The yawning black-brown scar in the earth that is Germany’s Garzweiler coal mine has already swallowed more than a dozen villages.

Centuries-old churches and family homes have been razed and the land they were built on torn away. Farmland has disappeared, graveyards have been emptied.

“All destroyed for coal,” said Eckhardt Heukamp, surveying the vast pit that drops away from the edge of his fields, 20 miles west of Cologne.

But there’s still more under his feet to be mined: Six more villages are threatened.

A 56-year-old farmer, Heukamp is the last holdout in Lützerath, the next hamlet slated to be wiped away to allow more digging for coal to power German homes. He is fighting the forced expropriation of the 18th-century farmhouse his family has lived in for generations, which now lies just a few hundred yards from the mine’s edge.

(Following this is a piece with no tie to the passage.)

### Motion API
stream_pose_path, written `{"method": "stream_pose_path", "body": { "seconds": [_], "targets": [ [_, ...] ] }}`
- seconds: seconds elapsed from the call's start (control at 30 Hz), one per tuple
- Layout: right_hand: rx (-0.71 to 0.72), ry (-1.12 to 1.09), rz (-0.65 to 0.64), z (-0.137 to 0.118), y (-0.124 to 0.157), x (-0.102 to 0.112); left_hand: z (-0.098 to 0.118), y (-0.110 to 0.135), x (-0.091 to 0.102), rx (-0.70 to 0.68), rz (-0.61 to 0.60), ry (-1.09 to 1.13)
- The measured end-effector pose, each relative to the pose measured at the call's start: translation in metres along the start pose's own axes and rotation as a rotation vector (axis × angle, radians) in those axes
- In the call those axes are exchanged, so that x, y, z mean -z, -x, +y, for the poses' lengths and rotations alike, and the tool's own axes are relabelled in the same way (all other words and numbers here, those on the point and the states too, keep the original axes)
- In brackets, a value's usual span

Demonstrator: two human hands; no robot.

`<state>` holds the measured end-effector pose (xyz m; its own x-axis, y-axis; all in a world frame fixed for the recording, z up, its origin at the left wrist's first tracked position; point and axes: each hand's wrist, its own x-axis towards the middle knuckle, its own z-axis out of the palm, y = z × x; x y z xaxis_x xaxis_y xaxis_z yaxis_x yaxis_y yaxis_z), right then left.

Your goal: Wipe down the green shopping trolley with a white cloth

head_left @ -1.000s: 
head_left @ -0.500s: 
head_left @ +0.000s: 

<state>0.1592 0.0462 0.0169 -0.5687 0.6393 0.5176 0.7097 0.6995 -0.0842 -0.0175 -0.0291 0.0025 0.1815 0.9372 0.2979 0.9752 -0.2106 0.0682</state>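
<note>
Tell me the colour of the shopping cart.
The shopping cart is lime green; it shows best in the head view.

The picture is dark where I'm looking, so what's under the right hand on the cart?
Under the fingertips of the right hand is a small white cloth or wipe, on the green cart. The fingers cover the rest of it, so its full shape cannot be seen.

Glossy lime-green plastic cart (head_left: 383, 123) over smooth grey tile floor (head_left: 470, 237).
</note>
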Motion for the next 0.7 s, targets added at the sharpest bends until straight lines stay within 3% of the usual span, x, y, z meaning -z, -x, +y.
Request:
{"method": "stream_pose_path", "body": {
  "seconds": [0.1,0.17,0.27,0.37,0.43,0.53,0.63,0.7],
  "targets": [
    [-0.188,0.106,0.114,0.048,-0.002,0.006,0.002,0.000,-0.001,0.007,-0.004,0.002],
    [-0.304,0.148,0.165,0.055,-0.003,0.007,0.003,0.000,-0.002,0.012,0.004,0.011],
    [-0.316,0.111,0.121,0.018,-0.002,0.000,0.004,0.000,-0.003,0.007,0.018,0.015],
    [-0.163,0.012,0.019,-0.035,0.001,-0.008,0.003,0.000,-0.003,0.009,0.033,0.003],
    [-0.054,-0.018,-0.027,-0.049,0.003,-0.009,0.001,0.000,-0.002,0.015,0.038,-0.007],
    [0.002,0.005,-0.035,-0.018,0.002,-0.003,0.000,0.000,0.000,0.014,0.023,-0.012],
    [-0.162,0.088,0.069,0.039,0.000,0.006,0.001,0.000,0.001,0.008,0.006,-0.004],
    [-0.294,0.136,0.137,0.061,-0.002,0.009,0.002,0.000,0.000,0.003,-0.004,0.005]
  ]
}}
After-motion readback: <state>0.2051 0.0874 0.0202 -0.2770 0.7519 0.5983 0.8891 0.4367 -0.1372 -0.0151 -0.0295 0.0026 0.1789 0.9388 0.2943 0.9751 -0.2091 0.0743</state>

As world leaders prepare to come together in Glasgow, Scotland, next month for the U.N. Climate Change Conference, the tiny community is on the front line in a battle to bring Germany in accord with its climate commitments — one of many such communities around the world, as countries struggle to keep up with ambitious pledges to slash emissions.

The encroaching pit is a reminder of the contradictions of Germany’s environmental record: Outgoing Chancellor Angela Merkel has been at the forefront of international diplomacy on climate, but Europe’s largest economy has struggled to kick its addiction to coal.

Germany has pledged to stop burning coal by 2038, at least eight years behind 16 other European countries that have committed to ending coal use by the end of this decade or earlier. There is some hope that may change as the three parties that made gains in September’s elections — including Germany’s Greens — hold talks to form a new government. So far they have said they would “ideally” like to see a 2030 coal exit.

“We want to be a front-runner on climate. We sell ourselves as this,” said Pao-Yu Oei, a professor in the economics of sustainable energy transition at the Europe University of Flensburg. “But for some very easy, simple things, we are not willing to take the sacrifice and basically take on our own lobby groups.”

While it burns a fraction of the coal of China or the United States, in the European Union, Germany is the second-largest consumer of hard coal, and the biggest consumer of the less-energy-efficient lignite, or brown coal, which lies under Lützerath.

The idea that any villages need to be sacrificed for the country’s energy needs are outdated by about a decade, said Oei.

Destroying settlements and burning the coal underneath would mean Germany would fall short of its commitments under the 2015 Paris climate agreement, according to a report Oei co-authored that was published by the German Institute for Economic Research and commissioned by organizations fighting to save the villages. The Paris agreement aims to limit global warming to 1.5 degrees Celsius (2.7 degrees Fahrenheit) compared with preindustrial levels.

“Germany has the technical means and they have the economic means and the financial means to sustain their electricity and energy system without having to destroy more villages,” said Oei.